Search the entries below for the word "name" and copy every line where it appears.
BEGIN Supplied entries
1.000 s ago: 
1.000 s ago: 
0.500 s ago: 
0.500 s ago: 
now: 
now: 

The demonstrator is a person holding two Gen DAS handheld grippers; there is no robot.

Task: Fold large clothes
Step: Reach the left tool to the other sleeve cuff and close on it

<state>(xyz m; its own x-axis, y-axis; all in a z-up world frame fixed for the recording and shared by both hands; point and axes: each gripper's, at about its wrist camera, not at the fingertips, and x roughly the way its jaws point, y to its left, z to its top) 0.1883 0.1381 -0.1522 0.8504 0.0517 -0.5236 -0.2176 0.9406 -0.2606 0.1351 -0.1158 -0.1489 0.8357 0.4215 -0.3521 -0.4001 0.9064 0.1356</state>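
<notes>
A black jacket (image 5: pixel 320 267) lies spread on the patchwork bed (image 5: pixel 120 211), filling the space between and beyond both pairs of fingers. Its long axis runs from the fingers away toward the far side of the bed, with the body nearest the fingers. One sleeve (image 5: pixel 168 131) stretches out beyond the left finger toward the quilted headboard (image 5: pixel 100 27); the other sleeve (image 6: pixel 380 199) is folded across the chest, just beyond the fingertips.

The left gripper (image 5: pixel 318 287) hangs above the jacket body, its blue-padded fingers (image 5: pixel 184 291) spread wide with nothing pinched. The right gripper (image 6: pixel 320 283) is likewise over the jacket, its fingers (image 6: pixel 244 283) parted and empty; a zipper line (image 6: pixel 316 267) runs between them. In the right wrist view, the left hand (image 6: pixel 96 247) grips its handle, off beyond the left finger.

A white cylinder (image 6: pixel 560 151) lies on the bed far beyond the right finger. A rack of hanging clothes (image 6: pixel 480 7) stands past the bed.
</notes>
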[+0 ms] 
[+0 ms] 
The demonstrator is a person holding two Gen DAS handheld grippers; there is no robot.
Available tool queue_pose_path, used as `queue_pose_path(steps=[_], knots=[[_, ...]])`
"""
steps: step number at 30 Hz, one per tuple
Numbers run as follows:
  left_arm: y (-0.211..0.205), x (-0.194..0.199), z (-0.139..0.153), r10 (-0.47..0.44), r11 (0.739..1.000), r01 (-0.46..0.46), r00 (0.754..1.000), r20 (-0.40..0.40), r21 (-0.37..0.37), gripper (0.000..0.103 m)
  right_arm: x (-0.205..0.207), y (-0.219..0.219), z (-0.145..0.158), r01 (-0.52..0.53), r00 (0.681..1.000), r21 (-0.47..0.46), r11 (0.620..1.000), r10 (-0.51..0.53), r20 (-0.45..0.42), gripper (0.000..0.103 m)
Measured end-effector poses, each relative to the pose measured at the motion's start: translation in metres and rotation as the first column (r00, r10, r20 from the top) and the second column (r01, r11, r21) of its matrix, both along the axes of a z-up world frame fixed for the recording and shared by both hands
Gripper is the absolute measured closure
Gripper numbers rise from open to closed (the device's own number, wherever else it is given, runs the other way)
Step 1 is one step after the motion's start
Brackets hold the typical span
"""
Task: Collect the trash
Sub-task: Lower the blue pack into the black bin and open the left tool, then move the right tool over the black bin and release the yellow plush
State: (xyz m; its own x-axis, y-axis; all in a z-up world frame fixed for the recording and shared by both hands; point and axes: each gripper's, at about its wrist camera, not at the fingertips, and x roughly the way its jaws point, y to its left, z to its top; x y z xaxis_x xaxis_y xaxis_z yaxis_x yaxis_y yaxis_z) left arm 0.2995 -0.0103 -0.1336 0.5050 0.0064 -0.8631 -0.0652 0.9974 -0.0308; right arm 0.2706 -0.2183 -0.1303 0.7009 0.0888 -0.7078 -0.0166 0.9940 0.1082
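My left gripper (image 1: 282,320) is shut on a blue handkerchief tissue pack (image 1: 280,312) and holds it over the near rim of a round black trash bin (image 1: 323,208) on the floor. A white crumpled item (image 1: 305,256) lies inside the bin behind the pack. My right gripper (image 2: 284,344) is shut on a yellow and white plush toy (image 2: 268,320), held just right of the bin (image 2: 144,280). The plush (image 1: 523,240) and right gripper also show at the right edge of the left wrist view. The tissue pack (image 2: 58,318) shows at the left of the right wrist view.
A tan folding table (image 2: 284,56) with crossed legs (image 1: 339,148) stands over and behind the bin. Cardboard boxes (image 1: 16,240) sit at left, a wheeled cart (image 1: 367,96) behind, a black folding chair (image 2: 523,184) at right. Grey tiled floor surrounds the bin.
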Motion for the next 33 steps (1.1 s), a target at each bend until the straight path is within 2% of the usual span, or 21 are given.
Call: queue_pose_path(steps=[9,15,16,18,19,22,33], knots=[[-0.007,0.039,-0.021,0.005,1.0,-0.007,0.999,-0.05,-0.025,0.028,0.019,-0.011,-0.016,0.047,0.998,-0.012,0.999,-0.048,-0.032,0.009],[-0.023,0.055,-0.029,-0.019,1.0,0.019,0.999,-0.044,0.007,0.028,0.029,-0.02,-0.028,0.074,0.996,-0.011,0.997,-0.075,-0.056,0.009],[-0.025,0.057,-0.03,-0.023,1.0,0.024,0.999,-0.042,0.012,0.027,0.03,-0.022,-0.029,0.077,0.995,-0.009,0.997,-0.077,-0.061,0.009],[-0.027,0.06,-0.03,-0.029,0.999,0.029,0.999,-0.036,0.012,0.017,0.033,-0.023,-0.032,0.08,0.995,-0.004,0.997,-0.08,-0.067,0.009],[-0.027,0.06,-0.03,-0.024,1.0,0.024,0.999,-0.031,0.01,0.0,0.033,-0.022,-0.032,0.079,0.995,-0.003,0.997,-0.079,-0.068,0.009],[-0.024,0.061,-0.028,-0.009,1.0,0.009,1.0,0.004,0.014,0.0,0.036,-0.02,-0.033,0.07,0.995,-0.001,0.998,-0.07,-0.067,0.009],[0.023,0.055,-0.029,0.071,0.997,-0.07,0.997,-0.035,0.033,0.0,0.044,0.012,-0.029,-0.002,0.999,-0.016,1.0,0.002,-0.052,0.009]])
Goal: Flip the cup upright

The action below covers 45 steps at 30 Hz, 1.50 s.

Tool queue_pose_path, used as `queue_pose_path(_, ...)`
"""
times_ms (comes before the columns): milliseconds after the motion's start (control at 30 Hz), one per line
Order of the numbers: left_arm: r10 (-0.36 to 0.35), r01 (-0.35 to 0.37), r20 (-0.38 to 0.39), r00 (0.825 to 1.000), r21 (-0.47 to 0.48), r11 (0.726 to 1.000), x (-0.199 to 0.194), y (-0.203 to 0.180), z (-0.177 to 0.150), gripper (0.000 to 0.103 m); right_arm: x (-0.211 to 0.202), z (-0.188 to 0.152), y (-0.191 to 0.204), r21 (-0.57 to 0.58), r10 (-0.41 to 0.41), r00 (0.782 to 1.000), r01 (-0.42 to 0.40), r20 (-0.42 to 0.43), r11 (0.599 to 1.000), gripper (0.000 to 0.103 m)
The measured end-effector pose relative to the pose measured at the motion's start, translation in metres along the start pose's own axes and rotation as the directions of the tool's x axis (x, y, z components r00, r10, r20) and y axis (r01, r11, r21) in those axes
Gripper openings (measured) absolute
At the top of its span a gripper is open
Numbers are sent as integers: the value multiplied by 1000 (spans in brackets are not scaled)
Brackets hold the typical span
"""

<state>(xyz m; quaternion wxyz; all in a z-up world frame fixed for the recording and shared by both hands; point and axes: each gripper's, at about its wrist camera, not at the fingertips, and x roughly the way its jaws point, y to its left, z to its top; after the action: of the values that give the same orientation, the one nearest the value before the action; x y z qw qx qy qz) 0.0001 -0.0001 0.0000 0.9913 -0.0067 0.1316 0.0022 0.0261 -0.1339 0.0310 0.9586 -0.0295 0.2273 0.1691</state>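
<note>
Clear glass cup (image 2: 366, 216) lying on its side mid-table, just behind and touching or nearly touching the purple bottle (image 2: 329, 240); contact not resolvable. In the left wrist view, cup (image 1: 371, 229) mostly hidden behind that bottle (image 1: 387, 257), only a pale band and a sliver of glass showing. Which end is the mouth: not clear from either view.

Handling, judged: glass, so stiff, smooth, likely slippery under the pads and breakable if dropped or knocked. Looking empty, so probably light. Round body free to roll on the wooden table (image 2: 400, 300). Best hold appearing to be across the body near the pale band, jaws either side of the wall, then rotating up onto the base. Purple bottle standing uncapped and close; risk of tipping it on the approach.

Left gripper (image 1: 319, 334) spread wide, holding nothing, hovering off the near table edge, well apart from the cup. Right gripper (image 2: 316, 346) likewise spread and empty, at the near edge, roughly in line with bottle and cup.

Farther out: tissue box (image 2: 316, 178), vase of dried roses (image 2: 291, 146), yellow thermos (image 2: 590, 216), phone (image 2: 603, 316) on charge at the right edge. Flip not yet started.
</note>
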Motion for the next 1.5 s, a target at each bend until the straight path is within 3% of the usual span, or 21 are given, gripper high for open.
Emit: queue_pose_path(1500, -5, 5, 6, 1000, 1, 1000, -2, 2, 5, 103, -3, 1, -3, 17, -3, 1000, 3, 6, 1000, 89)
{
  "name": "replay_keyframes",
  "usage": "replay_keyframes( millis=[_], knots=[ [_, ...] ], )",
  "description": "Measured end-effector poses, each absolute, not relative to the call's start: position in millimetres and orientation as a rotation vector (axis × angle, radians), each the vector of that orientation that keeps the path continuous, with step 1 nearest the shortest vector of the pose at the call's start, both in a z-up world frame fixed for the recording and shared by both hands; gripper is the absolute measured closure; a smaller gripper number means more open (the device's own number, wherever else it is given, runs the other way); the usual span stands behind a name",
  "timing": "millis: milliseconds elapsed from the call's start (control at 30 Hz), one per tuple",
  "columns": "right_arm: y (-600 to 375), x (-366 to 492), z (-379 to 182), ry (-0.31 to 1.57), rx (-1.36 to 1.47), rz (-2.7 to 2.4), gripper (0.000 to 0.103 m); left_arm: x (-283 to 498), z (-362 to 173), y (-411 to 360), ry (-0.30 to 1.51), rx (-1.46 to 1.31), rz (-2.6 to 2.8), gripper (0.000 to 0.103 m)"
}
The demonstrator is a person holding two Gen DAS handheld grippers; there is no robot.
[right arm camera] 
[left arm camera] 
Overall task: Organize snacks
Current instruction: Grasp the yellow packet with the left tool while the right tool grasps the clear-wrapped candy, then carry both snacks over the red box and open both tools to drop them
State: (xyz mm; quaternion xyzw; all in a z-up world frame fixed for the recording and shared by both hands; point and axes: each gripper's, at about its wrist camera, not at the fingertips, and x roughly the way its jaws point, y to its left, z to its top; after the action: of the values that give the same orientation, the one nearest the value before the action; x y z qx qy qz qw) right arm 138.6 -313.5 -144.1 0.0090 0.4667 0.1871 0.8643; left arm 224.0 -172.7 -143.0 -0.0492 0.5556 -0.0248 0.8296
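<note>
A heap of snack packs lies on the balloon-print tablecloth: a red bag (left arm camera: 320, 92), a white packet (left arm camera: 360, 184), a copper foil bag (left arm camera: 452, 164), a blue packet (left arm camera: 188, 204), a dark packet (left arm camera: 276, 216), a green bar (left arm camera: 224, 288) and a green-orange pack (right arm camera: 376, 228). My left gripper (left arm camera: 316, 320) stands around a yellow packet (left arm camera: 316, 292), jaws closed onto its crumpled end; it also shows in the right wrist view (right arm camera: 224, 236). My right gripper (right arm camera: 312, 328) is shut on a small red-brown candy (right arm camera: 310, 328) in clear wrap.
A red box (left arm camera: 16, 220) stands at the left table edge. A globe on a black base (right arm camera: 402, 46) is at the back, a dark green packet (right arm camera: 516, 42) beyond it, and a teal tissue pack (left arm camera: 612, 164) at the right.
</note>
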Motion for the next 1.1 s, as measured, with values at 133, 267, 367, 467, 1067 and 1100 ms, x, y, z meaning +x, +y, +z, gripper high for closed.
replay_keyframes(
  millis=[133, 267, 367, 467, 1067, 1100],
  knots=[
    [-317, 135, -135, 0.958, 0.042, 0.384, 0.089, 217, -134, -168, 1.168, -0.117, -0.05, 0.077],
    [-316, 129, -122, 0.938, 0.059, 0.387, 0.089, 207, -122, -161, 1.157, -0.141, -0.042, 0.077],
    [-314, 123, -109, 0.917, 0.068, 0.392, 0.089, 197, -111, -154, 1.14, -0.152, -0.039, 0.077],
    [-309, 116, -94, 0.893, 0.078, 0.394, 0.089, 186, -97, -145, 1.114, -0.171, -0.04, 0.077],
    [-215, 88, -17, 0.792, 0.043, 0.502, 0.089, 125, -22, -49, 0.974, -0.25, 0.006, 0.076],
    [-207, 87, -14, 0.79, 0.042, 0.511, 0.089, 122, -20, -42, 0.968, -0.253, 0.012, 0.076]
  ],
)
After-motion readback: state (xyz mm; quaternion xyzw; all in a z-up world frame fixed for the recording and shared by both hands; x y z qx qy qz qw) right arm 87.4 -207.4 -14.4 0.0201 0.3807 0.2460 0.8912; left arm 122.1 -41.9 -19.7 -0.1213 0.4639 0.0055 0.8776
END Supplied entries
#### [Problem solution]
  "name": "replay_keyframes",
  "description": "Measured end-effector poses, each absolute, not relative to the call's start: position in millimetres and orientation as a rotation vector (axis × angle, radians), each the vector of that orientation that keeps the path continuous, with step 1 nearest the shortest vector of the pose at the call's start, both in a z-up world frame fixed for the recording and shared by both hands; gripper is the absolute measured closure; a smaller gripper number means more open (the device's own number, wherever else it is given, runs the other way); the usual span stands behind a name",

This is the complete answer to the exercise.